Patient education needs vary across brain tumor subtypes, and current evidence remains subtype-specific. For example, in pituitary adenomas, ChatGPT proved highly reliable in answering general patient questions, with over 82% of responses rated as trustworthy by neurosurgeons. It’s important to note that pituitary adenomas differ in biology, prognosis, and treatment, and thus patients’ questions are distinct from those of gliomas, metastases, or meningiomas, so these findings cannot be generalized to other tumor subtypes. However, its performance dropped for more specialized, professional-level queries (Figure 1) (25). We must emphasize that this distinction is important because patients mainly seek understanding about their diagnosis, treatment options, and expected outcomes, rather than technical details. A similar trend was observed in meningioma cases, where ChatGPT-generated educational content was rated as clear and relevant by over 90% of patients after radiotherapy, with clinicians largely agreeing on its accuracy (26, 27). Importantly, patients indicated that having this information earlier in their treatment would have been especially helpful, highlighting the importance of timing in patient education (Figure 2).

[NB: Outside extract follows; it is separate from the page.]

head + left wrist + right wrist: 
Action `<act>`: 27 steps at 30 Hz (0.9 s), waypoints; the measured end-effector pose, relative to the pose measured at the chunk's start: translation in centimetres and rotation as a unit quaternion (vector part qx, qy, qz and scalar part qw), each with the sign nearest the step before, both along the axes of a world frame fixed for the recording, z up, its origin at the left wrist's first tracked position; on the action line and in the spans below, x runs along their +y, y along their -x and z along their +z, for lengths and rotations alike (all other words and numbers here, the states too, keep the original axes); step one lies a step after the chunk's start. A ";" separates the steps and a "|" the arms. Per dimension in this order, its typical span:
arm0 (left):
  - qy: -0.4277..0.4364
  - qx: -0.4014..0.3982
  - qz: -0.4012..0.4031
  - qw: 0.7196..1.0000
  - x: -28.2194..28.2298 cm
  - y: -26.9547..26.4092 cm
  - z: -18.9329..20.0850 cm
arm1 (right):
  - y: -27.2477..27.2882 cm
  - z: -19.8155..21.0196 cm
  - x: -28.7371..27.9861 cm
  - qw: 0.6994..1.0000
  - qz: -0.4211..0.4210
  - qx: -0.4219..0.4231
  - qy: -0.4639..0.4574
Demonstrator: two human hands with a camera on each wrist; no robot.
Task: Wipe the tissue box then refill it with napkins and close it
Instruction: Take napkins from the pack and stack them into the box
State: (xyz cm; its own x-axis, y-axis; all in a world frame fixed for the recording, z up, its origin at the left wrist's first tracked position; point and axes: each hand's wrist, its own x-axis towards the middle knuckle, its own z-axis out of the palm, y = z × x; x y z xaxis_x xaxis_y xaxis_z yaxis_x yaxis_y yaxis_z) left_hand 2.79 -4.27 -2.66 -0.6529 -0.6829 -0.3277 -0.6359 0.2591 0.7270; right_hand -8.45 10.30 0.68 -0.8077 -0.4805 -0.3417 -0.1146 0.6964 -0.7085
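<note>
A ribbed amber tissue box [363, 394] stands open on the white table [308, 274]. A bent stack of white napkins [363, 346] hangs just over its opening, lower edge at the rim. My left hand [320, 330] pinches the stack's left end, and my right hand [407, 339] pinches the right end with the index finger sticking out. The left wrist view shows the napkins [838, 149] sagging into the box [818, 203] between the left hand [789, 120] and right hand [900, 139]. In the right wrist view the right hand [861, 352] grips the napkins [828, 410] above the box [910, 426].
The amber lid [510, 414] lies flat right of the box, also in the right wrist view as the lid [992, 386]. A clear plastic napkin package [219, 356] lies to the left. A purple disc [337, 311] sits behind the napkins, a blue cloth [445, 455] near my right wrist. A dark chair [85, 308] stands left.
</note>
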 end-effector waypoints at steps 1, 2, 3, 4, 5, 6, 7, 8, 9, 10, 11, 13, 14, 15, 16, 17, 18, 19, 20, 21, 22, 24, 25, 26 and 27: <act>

Infographic comparing LLM reliability for pituitary adenoma patient education shows high reliability for general patient inquiries, but lower reliability and caution with specialized or technical professional-level questions. — Large language models show high reliability for general patient questions but lower reliability for specialized, professional-level inquiries, supporting their role as clinician-supervised educational tools rather than standalone clinical resources. Created in BioRender. Christodoulou, R. (2026) https://BioRender.com/kaabugv.

Flowchart illustrates radiotherapy treatment data processed by large language models for text simplification, accessibility, personalization, and clarity, resulting in patient-centered education that improves comprehension, engagement, satisfaction, and clinician agreement, while reducing anxiety when supervised by clinicians. — Large language model–assisted patient education framework in neuro-oncology. Large language models transform radiotherapy and imaging data into simplified, personalized, and accessible patient-centered educational content under clinician supervision, improving comprehension, engagement, and satisfaction while maintaining clinical agreement. Created in BioRender. Christodoulou, R. (2026) https://BioRender.com/c924r0c.

Overall, these findings indicate that brain tumor patients prefer clear explanations providing context about their disease, treatments, and imaging results over decision-making tools they can use independently. The willingness of 60–65% of patients to utilize LLM for future medical inquiries demonstrates openness to digital resources and highlights a gap in current educational materials.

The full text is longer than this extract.